▸ Assignment: Repeat each record exactly, skipping the pictures.

▸ Material provided:
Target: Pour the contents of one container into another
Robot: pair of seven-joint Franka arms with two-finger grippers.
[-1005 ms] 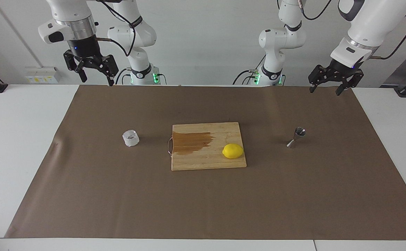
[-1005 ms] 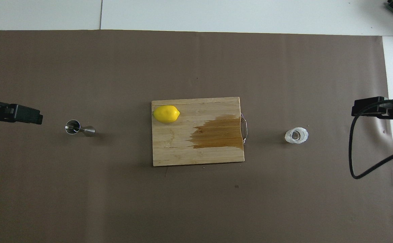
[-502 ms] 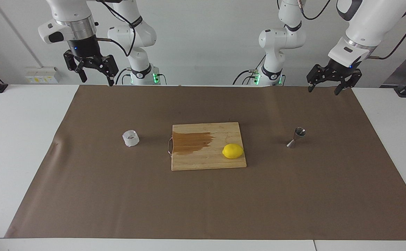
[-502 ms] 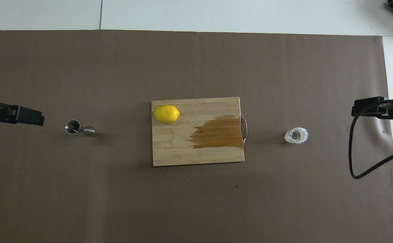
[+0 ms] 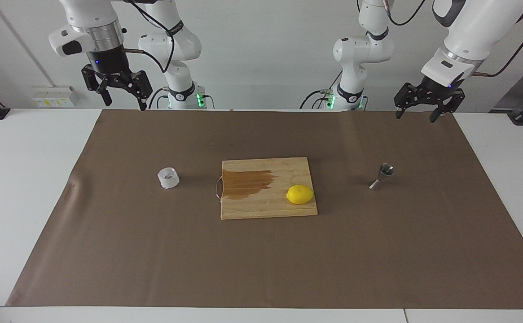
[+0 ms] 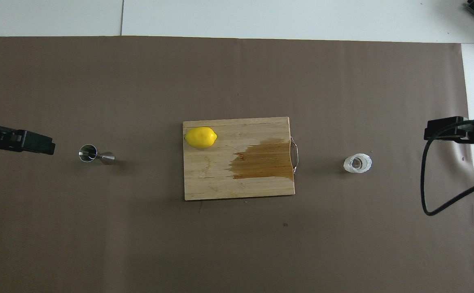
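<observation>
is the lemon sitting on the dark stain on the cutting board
No, the lemon lies on bare wood at the cutting board's other end, apart from the dark stain.

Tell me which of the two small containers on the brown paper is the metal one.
The jigger, toward the left arm's end of the table: shiny steel, hourglass-shaped with a narrow waist. The glass cup, toward the right arm's end, is squat and clear.

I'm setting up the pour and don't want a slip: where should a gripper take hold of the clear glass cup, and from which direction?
Grip the glass cup across its side wall, probably from above. It stands upright and squat on the brown mat, with free space all round. The open right gripper, raised at that end of the table, is the closer one.
</observation>
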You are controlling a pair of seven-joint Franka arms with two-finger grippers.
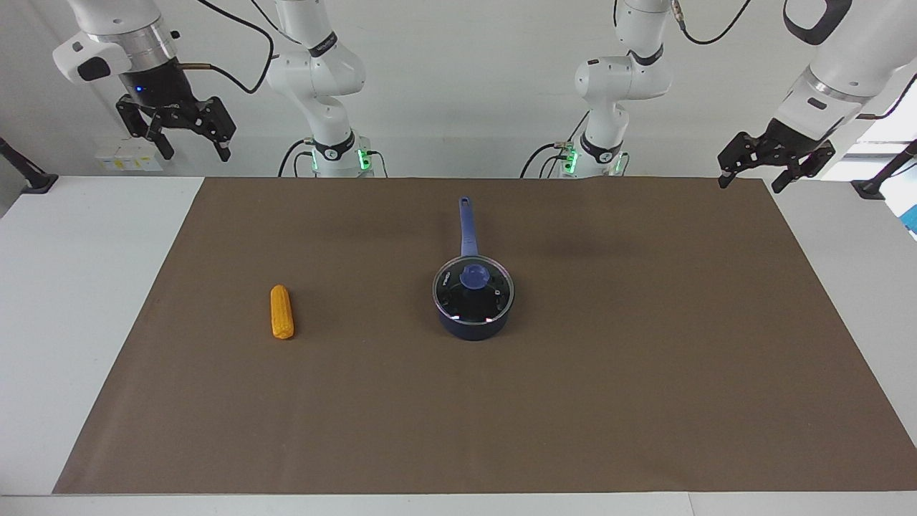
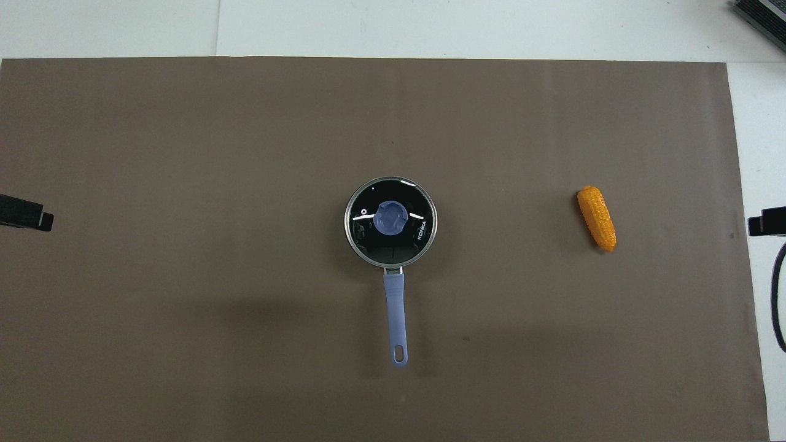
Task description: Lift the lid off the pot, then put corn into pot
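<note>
Lid [image 1: 473, 287] reading "KONKA" sits on the pot [image 1: 473, 324] mid brown mat [image 1: 645, 373], corn [image 1: 281, 312] toward the right arm's end; left gripper [image 1: 758, 178] and right gripper [image 1: 190, 147] hang wide open, waiting.

White wall [image 1: 466, 86], white table [image 1: 86, 287] (brown mat [image 1: 573, 394] atop), bright rm

Small dark navy saucepan [image 1: 473, 315] sits mid-mat, its long blue handle pointing at the robots, clear glass blue-knobbed lid [image 1: 473, 287] on top. Bumpy yellow-orange corn cob [image 1: 281, 312] lies toward the right arm's end. Both black grippers, right [image 1: 192, 147] and left [image 1: 751, 180], hang open, waiting.
</note>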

▸ Solution to the problem:
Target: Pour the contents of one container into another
Robot: pair of seven-joint Franka arms with two-finger grippers.
[-1005 ms] 
[-1005 ms] 
[-502 ms] 
[-502 ms] 
[+0 ms] 
[+0 ms] 
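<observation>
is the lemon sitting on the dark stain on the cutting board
No, the lemon lies on bare wood at the cutting board's other end, apart from the dark stain.

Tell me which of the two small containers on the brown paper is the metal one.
The jigger, toward the left arm's end of the table: shiny steel, hourglass-shaped with a narrow waist. The glass cup, toward the right arm's end, is squat and clear.

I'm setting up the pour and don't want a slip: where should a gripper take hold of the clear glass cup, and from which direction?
Grip the glass cup across its side wall, probably from above. It stands upright and squat on the brown mat, with free space all round. The open right gripper, raised at that end of the table, is the closer one.
</observation>
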You are controlling a pair of seven-joint Franka arms with two-finger grippers.
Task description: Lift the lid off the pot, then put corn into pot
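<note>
Lid [image 1: 473, 287] reading "KONKA" sits on the pot [image 1: 473, 324] mid brown mat [image 1: 645, 373], corn [image 1: 281, 312] toward the right arm's end; left gripper [image 1: 758, 178] and right gripper [image 1: 190, 147] hang wide open, waiting.

White wall [image 1: 466, 86], white table [image 1: 86, 287] (brown mat [image 1: 573, 394] atop), bright rm

Small dark navy saucepan [image 1: 473, 315] sits mid-mat, its long blue handle pointing at the robots, clear glass blue-knobbed lid [image 1: 473, 287] on top. Bumpy yellow-orange corn cob [image 1: 281, 312] lies toward the right arm's end. Both black grippers, right [image 1: 192, 147] and left [image 1: 751, 180], hang open, waiting.
</note>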

This exercise has nothing more to it.